Für Menschen gestalten – Wie menschzentrierte Gestaltung den Geschäftserfolg vorantreibt

In der heutigen digitalen Welt steht die Gestaltung von Produkten und Services immer mehr im Zeichen der Menschen, die sie nutzen. Doch was bedeutet es eigentlich, wirklich für Menschen zu gestalten, und wie trägt dieser Ansatz zum Erfolg von Unternehmen bei? In diesem umfassenden Artikel möchte ich meine Erkenntnisse und Erfahrungen teilen, die ich in zahlreichen Projekten und Workshops gewonnen habe. Dabei geht es nicht nur um Methoden, sondern um eine grundlegende Haltung und ein Verständnis, das weit über das Übliche hinausgeht.

Der Fokus liegt darauf, wie wir Bedürfnisse von Menschen erkennen, verstehen und in die Entwicklung digitaler Produkte und Services integrieren können. Außerdem geht es darum, wie wir durch diese Ausrichtung nicht nur bessere Nutzererfahrungen schaffen, sondern auch nachhaltigen wirtschaftlichen Erfolg ermöglichen. Dabei beleuchten wir die Herausforderungen, Chancen und notwendigen Veränderungen in Organisationen und Projekten.

Warum ist es wichtig, für Menschen zu gestalten?

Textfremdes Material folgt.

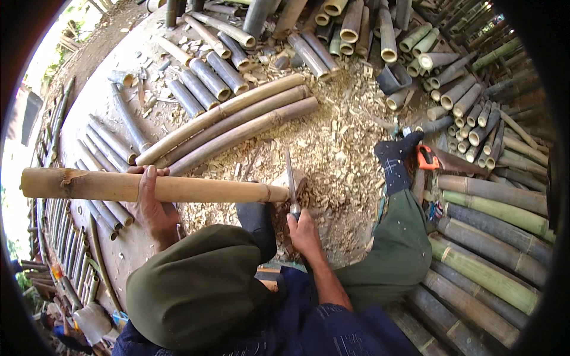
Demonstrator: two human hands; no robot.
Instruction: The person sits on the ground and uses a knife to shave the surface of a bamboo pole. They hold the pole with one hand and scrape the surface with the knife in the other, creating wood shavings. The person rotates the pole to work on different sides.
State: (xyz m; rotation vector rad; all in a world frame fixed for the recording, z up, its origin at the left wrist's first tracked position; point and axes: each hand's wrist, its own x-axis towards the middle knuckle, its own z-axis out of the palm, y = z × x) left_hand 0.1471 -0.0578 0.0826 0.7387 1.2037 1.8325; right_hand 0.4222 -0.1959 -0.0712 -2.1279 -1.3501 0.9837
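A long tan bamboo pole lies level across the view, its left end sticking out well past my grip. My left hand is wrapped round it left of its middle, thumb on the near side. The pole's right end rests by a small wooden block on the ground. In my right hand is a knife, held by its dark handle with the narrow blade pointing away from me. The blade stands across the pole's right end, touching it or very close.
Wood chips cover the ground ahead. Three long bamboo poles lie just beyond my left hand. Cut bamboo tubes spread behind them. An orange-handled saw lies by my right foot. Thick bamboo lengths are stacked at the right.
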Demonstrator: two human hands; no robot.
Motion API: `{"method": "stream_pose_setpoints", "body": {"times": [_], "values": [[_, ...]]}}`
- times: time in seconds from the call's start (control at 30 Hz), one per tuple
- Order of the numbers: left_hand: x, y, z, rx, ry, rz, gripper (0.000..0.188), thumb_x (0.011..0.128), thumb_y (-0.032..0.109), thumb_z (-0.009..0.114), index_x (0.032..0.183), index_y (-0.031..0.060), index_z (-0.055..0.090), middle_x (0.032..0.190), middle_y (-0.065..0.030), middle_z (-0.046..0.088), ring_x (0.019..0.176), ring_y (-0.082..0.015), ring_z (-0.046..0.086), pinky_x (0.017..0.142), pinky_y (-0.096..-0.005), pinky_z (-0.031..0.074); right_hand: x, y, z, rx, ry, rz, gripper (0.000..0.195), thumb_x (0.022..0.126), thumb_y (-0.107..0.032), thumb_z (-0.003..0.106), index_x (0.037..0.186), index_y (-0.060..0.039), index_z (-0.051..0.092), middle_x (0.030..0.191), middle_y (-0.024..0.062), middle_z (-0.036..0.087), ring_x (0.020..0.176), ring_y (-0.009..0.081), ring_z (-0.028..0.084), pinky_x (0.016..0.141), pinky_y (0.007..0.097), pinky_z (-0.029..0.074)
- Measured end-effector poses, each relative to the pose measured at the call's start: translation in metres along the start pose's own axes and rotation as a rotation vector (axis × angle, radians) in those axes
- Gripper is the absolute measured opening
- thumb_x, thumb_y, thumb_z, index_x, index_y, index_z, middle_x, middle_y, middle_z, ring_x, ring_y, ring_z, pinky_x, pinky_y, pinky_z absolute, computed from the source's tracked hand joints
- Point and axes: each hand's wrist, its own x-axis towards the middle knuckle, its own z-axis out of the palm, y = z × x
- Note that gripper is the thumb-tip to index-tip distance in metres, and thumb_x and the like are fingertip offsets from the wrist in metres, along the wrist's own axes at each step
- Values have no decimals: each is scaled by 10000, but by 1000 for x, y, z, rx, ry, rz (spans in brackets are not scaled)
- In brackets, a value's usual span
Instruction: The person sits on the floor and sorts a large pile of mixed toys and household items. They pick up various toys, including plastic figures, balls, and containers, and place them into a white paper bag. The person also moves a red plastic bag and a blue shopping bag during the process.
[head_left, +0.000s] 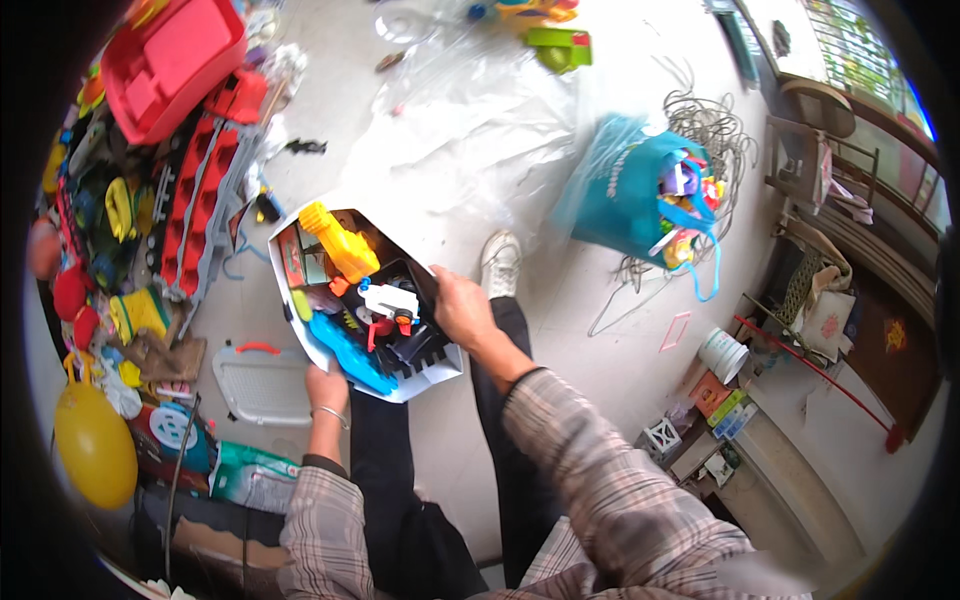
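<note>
Both of my hands hold a white box (442, 367) filled with toys in front of my legs. My left hand (327, 388) grips its near left rim, and my right hand (465, 306) grips the right rim, fingers partly hidden behind the wall. Inside, a yellow plastic toy (341, 244) leans up at the far side. A white toy vehicle (391, 301) lies near the middle, above dark pieces. Along the near left wall rests a long blue plastic piece (349, 352). The box's bottom is hidden by its contents.
A heap of toys with a red plastic tub (176, 64) lies left, near a yellow balloon (94, 442). Ahead spreads clear plastic sheeting (465, 127). A teal bag of toys (619, 195) stands right, beside tangled wire hangers (705, 127). A grey lid (259, 382) lies by my left hand.
</note>
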Motion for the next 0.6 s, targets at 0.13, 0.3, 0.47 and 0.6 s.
{"method": "stream_pose_setpoints", "body": {"times": [0.13, 0.3, 0.47, 0.6], "values": [[3, 29, 20, 181, 80, -87, 236, 915, 135, 595, 955, -88, 661, 873, -253, 694, 865, -376, 688, 750, -434, 495, 26, 25, 3, 13, 47, -70, 264, 807, 0, 501, 1059, -37, 571, 866, 205, 637, 864, 411, 619, 760, 506, 489], [-71, 85, 22, 29, 13, 46, 200, 922, 41, 525, 1035, -71, 647, 936, -199, 700, 909, -273, 668, 815, -408, 488, -2, 26, -80, 95, 84, -189, 258, 804, -1, 513, 1054, -40, 560, 799, 190, 596, 817, 406, 603, 714, 501, 478], [-96, 112, 37, -60, 25, 76, 235, 930, 33, 510, 1117, -42, 631, 1008, -143, 693, 957, -228, 631, 876, -376, 475, -4, 17, -161, 93, 116, -188, 265, 802, -9, 530, 1064, -40, 561, 832, 173, 602, 834, 385, 607, 718, 477, 498], [-82, 171, 63, -81, 64, 48, 223, 932, 57, 538, 1100, -49, 639, 995, -132, 698, 923, -213, 631, 847, -372, 482, 36, 23, -207, 39, 136, -201, 238, 802, -12, 536, 1034, -51, 568, 840, 162, 614, 834, 377, 610, 722, 469, 509]]}}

Der Ausgangspunkt für jede erfolgreiche digitale Lösung sind die tatsächlichen Bedürfnisse der Nutzenden. Egal, ob es sich um eine App, eine Webseite oder ein komplexes Service-System handelt: Der Mehrwert entsteht erst dann, wenn die Lösung tatsächlich hilft, Bedürfnisse zu erfüllen und Probleme zu lösen.

Oft wird die Entwicklung von digitalen Produkten jedoch aus einer rein technologischen oder geschäftlichen Perspektive betrachtet. Die Technologie wird als Mittel zum Zweck gesehen, um neue Geschäftsmodelle zu ermöglichen, Prozesse zu automatisieren oder Daten zu monetarisieren. Dabei gerät der Mensch als Nutzer schnell aus dem Fokus.

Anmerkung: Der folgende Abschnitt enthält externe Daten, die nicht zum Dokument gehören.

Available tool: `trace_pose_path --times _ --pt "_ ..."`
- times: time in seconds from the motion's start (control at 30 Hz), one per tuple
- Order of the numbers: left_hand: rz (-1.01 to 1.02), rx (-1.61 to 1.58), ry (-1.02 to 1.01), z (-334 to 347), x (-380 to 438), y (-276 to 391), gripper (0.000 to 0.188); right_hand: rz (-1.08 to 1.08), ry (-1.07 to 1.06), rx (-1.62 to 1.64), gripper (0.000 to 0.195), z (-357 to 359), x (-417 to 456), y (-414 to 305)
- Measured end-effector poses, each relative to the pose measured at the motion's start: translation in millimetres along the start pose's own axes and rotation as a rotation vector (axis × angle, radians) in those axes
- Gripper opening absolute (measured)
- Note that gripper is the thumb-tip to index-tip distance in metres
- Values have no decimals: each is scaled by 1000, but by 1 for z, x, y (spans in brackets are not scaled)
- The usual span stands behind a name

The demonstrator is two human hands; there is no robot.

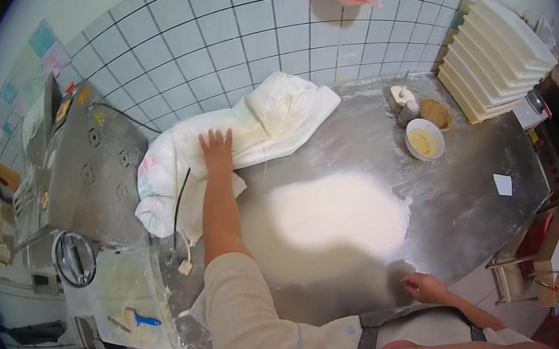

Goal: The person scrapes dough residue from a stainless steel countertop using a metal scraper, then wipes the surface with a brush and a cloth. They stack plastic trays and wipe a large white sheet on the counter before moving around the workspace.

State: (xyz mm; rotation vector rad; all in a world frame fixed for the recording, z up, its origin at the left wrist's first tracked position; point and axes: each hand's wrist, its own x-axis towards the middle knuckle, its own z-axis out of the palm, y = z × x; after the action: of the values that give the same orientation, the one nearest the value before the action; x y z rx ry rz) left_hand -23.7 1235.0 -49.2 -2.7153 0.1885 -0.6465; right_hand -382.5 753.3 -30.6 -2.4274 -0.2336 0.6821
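My left hand [218, 153] reaches forward and rests with spread fingers on a white cloth or sack [272, 122] bunched along the back of the metal worktop [329, 296]. A black cord lies over the left part of that bundle, beside my forearm. In front of the bundle, a broad sheet of pale dough [339, 217] lies flat, brightly lit in its middle. My right hand [425, 288] is near the front edge, right of the dough sheet, with its fingers curled; whether anything small is in it cannot be told.
At the back right stand a white bowl of yellow paste [424, 139], a brown dish [436, 115] and stacked cream trays [499, 58]. A white scraper [503, 184] lies on the right. On the left are a metal machine [90, 163] and a blue-handled brush [146, 319].
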Motion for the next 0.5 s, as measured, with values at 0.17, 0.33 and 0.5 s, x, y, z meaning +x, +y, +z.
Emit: trace_pose_path --times 0.17,0.33,0.5 --pt "-67 -149 -163 8 38 6 15 -76 18 -72 19 -11 9 15" --pt "-356 -523 -28 -70 65 4 22 -289 65 20 16 -68 107 -30" --pt "-392 -670 116 -167 56 -1 22 -233 -164 1182 62 -124 282 -143"
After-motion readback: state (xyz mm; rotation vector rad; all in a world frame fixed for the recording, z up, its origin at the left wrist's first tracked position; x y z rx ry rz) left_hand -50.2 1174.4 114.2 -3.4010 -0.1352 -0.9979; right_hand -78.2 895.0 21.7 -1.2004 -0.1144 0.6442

Ein Umdenken ist notwendig: Menschen und ihre Bedürfnisse müssen ins Zentrum der Gestaltung rücken. Nur so entsteht nicht nur eine gute Nutzererfahrung, sondern auch ein nachhaltiger Wert für das Unternehmen.

Wertschöpfung durch Ausrichtung auf Nutzerbedürfnisse

Die Vielfalt menschlicher Bedürfnisse verstehen

Doch wie erkennen wir eigentlich, was Menschen wirklich brauchen? Hier hilft es, sich mit verschiedenen Bedürfnismodellen auseinanderzusetzen. Die wohl bekannteste Darstellung ist die Bedürfnispyramide von Maslow, die von den physiologischen Grundbedürfnissen bis hin zu Selbstverwirklichung reicht. Aber es gibt noch weitere, differenziertere Ansätze.

Markus Hassenzahl und Sarah Diefenbach haben in ihrem Buch Psychologie in der Produktgestaltung eine spannende Klassifikation vorgeschlagen, die acht zentrale Bedürfnisse beschreibt:

  • Autonomie: Das Bedürfnis, selbstbestimmt und kontrolliert handeln zu können.
  • Verbundenheit: Beziehungen und soziale Zugehörigkeit stehen im Mittelpunkt.
  • Kompetenz: Die Möglichkeit, fähig und wirksam zu handeln.
  • Stimulation: Das Verlangen nach Abwechslung und Anregung.
  • Sicherheit: Schutz und Stabilität im Alltag.
  • Bedeutsamkeit: Das Gefühl, wichtig und wertgeschätzt zu sein.
  • Popularität: Anerkennung und soziale Sichtbarkeit.
  • Körperlichkeit: Wohlbefinden im eigenen Körper und physische Erfahrung.

Diese Bedürfnisse bieten eine wertvolle Orientierung, um in Projekten gezielter auf die Nutzer*innen einzugehen. In Workshops und Trainings erlebe ich immer wieder, wie überraschend vielfältig und tiefgreifend diese Bedürfnisse in verschiedenen Nutzungskontexten wirken.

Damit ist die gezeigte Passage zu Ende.